During the driver install, I got following stack. This happened after an SRB_FUNCTION_PNP IRP with SrbPnPFlags = 0x00000000.
This storport driver is for a 16T device. If I reduce the size to 8T, driver works fine.
This stack gives me no information related to our code. Is there any way to do further debug?

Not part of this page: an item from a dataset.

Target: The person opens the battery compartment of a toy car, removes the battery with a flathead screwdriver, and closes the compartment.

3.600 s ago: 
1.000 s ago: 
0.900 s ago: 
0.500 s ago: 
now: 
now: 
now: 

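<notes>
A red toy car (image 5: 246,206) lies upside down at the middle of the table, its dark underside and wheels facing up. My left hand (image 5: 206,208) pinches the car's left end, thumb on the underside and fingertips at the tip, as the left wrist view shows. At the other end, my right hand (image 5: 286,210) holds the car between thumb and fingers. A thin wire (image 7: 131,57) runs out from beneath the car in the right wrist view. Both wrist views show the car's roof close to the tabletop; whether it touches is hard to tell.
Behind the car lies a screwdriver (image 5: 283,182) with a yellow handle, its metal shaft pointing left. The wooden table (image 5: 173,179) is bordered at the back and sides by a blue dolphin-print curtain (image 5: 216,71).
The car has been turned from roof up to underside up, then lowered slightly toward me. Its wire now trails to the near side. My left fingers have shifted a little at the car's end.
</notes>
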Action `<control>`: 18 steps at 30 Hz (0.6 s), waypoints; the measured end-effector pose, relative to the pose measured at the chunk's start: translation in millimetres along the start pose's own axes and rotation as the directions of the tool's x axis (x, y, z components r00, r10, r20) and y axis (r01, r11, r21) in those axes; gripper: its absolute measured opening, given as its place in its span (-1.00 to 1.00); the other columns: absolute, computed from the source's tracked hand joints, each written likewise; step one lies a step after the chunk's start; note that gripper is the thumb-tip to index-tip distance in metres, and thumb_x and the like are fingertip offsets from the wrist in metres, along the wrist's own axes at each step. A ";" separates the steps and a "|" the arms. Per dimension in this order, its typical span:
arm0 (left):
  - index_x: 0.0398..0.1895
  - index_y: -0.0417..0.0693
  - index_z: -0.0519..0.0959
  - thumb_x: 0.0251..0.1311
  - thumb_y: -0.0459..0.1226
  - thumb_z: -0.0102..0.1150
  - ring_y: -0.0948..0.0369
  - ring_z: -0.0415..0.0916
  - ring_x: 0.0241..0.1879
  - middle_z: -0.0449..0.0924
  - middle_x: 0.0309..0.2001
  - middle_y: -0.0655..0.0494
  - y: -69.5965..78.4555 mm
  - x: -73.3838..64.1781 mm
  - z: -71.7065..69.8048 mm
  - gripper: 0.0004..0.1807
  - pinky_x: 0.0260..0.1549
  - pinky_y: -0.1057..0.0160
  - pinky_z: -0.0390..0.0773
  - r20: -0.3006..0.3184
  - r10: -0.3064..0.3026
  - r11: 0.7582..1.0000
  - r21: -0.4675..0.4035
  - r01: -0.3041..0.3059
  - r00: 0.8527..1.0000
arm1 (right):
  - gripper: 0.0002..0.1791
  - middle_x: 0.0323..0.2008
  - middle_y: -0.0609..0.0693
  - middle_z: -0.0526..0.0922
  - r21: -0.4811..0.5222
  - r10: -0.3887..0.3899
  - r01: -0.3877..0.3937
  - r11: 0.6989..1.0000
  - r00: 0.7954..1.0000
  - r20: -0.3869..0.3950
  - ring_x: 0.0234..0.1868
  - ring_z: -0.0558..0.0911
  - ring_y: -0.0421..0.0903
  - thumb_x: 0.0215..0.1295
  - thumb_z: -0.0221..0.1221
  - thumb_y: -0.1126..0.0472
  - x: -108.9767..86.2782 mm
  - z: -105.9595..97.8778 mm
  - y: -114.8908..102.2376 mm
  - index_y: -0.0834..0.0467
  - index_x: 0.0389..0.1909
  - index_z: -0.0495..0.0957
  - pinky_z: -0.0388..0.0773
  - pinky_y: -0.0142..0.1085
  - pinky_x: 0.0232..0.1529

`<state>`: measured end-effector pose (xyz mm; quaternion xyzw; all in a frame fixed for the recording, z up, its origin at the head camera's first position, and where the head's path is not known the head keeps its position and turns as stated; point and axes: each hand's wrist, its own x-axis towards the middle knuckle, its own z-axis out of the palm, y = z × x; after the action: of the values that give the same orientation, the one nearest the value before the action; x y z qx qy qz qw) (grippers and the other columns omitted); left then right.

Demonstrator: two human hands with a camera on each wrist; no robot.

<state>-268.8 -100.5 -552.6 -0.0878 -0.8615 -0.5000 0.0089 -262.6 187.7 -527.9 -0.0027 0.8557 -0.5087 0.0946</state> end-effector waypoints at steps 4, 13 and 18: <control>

*******************************************************************************
* *
* Bugcheck Analysis *
* *
*******************************************************************************

IRQL_NOT_LESS_OR_EQUAL (a)
An attempt was made to access a pageable (or completely invalid) address at an
interrupt request level (IRQL) that is too high. This is usually
caused by drivers using improper addresses.
If a kernel debugger is available get the stack backtrace.
Arguments:
Arg1: 0000000000000028, memory referenced
Arg2: 0000000000000002, IRQL
Arg3: 0000000000000000, bitfield :
bit 0 : value 0 = read operation, 1 = write operation
bit 3 : value 0 = not an execute operation, 1 = execute operation (only on chips which support this level of status)
Arg4: fffff8019ef708e2, address which referenced memory

Debugging Details:

DUMP_CLASS: 1

DUMP_QUALIFIER: 0

BUILD_VERSION_STRING: 9600.17041.amd64fre.winblue_gdr.140305-1710

DUMP_TYPE: 0

BUGCHECK_P1: 28

BUGCHECK_P2: 2

BUGCHECK_P3: 0

BUGCHECK_P4: fffff8019ef708e2

READ_ADDRESS: 0000000000000028

CURRENT_IRQL: 2

FAULTING_IP:
nt!MiInsertIoSpaceMap+16a
fffff801`9ef708e2 48395a28 cmp qword ptr [rdx+28h],rbx

CPU_COUNT: 38

CPU_MHZ: 7d0

CPU_VENDOR: GenuineIntel

CPU_FAMILY: 6

CPU_MODEL: 3f

CPU_STEPPING: 2

CPU_MICROCODE: 6,3f,2,0 (F,M,S,R) SIG: 38’00000000 (cache) 38’00000000 (init)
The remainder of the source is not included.